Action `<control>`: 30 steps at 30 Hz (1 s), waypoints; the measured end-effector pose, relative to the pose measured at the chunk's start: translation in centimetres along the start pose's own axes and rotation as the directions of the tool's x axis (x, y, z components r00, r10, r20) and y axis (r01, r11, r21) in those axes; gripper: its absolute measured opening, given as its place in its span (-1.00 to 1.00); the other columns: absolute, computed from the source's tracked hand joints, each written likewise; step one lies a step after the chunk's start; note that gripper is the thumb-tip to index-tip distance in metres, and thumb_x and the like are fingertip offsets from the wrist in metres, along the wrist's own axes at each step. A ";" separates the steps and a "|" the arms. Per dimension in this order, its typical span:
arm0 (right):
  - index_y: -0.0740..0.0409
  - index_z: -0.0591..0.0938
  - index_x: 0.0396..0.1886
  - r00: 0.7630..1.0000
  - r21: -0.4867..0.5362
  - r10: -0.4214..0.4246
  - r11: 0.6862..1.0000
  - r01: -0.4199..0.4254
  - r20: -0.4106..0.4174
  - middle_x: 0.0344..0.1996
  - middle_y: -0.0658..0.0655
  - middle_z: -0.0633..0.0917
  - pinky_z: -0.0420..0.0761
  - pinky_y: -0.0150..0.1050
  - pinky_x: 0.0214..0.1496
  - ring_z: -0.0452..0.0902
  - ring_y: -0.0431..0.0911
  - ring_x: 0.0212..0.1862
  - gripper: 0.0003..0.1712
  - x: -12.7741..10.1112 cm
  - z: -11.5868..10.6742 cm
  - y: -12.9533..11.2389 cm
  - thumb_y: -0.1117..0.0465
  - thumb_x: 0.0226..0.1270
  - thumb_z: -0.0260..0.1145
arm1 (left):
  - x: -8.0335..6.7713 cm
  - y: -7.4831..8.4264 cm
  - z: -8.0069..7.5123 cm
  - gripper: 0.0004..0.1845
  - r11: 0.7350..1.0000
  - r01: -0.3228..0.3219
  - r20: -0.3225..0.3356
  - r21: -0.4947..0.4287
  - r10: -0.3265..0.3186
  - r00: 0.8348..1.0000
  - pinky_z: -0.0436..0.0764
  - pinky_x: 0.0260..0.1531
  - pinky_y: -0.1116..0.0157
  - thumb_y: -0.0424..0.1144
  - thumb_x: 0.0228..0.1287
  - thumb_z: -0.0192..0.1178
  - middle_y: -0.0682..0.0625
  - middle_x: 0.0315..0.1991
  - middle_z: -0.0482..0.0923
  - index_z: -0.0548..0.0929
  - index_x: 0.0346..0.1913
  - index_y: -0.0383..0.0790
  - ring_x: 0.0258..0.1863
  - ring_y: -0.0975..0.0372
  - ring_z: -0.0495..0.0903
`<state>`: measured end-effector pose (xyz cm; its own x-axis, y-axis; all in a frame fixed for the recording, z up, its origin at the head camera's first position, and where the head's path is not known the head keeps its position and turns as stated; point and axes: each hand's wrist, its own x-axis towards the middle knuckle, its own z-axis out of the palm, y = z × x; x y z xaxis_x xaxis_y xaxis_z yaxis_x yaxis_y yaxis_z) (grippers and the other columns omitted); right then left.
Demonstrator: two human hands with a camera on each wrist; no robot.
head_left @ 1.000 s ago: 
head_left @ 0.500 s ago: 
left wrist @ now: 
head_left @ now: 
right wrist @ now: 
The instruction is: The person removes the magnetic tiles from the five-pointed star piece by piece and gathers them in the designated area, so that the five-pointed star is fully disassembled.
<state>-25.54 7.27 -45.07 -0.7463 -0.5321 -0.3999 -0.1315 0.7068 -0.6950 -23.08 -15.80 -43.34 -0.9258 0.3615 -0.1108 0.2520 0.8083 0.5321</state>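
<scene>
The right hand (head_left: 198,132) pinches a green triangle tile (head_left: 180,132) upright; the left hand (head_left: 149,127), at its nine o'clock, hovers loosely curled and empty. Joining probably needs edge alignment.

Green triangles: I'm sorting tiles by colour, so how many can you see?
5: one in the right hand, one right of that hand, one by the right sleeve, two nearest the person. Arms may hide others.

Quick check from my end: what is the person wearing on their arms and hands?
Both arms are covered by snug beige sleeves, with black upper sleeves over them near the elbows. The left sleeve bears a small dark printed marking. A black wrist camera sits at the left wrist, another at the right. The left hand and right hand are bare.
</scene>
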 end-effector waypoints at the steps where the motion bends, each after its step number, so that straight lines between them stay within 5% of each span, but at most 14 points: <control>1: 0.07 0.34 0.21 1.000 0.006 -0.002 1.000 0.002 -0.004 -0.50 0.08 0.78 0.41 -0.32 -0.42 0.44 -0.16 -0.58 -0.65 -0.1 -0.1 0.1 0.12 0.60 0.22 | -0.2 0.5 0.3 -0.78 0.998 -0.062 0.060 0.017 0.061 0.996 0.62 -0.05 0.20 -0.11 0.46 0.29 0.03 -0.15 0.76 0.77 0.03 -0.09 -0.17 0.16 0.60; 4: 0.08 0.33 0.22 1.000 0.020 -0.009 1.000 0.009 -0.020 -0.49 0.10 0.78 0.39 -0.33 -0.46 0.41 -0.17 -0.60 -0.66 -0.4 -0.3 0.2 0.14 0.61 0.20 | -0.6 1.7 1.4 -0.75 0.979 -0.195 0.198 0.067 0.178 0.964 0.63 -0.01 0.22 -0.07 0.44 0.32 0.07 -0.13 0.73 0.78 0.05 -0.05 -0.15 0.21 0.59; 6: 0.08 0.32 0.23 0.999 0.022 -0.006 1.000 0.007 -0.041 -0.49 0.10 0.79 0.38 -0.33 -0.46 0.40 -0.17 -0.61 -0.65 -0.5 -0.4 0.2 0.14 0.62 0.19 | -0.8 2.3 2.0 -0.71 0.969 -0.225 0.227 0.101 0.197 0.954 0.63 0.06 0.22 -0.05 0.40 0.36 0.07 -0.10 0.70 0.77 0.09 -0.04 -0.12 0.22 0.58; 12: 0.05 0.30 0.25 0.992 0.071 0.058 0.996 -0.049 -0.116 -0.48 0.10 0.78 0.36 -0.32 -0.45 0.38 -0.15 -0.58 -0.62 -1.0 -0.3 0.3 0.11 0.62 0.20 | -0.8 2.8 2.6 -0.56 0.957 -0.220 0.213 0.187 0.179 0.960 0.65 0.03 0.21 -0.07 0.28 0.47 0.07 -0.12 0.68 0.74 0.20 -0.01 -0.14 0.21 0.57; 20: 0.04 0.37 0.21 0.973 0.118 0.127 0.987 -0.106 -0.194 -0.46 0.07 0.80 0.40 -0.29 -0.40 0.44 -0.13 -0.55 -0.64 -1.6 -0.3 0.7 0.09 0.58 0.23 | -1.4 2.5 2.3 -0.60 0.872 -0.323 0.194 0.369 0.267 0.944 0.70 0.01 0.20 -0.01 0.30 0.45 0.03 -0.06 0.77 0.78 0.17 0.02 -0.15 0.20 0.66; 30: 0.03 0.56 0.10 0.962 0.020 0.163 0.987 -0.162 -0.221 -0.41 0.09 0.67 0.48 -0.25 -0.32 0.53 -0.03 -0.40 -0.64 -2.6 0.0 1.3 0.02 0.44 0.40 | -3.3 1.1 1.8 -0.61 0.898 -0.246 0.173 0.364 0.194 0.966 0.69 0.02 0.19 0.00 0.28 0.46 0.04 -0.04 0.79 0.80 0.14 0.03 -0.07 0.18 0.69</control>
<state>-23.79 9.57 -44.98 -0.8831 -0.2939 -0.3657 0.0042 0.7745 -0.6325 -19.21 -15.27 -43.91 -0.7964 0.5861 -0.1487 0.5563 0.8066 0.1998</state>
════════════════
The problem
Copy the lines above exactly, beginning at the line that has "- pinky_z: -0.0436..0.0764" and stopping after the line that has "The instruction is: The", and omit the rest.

Expected answer
  - pinky_z: -0.0436..0.0764
  - pinky_x: 0.0260..0.1531
  - pinky_y: -0.1116..0.0157
  - thumb_y: -0.0424..0.1144
  - thumb_x: 0.0228..0.1287
  - thumb_z: -0.0192..0.1178
  - middle_y: -0.0682..0.0625
  - middle_x: 0.0315..0.1991
  - middle_z: -0.0482..0.0923
  - index_z: -0.0548..0.0929
  - index_x: 0.0346..0.1913
  - index_y: -0.0383..0.0790
  - ring_x: 0.0258..0.1863
  - ring_y: -0.0975..0.0372
  - ring_z: -0.0495..0.0903
`<state>`: measured end-effector pose (xyz cm; its own x-axis, y-axis; all in a frame fixed for the recording, z up, its origin at the head camera's first position, and where the head's path is not known the head keeps its position and turns as stated; point and axes: each hand's wrist, its own x-axis towards the middle knuckle, its own z-axis out of the palm, y = z × x; x y z xaxis_x xaxis_y xaxis_z yaxis_x yaxis_y yaxis_z) (grippers and the other columns omitted); right then left.
Demonstrator: two human hands with a camera on each wrist; no robot.
head_left @ 1.000 s ago: 
head_left @ 0.500 s ago: 
left wrist @ now: 
head_left @ now: 
right wrist @ now: 
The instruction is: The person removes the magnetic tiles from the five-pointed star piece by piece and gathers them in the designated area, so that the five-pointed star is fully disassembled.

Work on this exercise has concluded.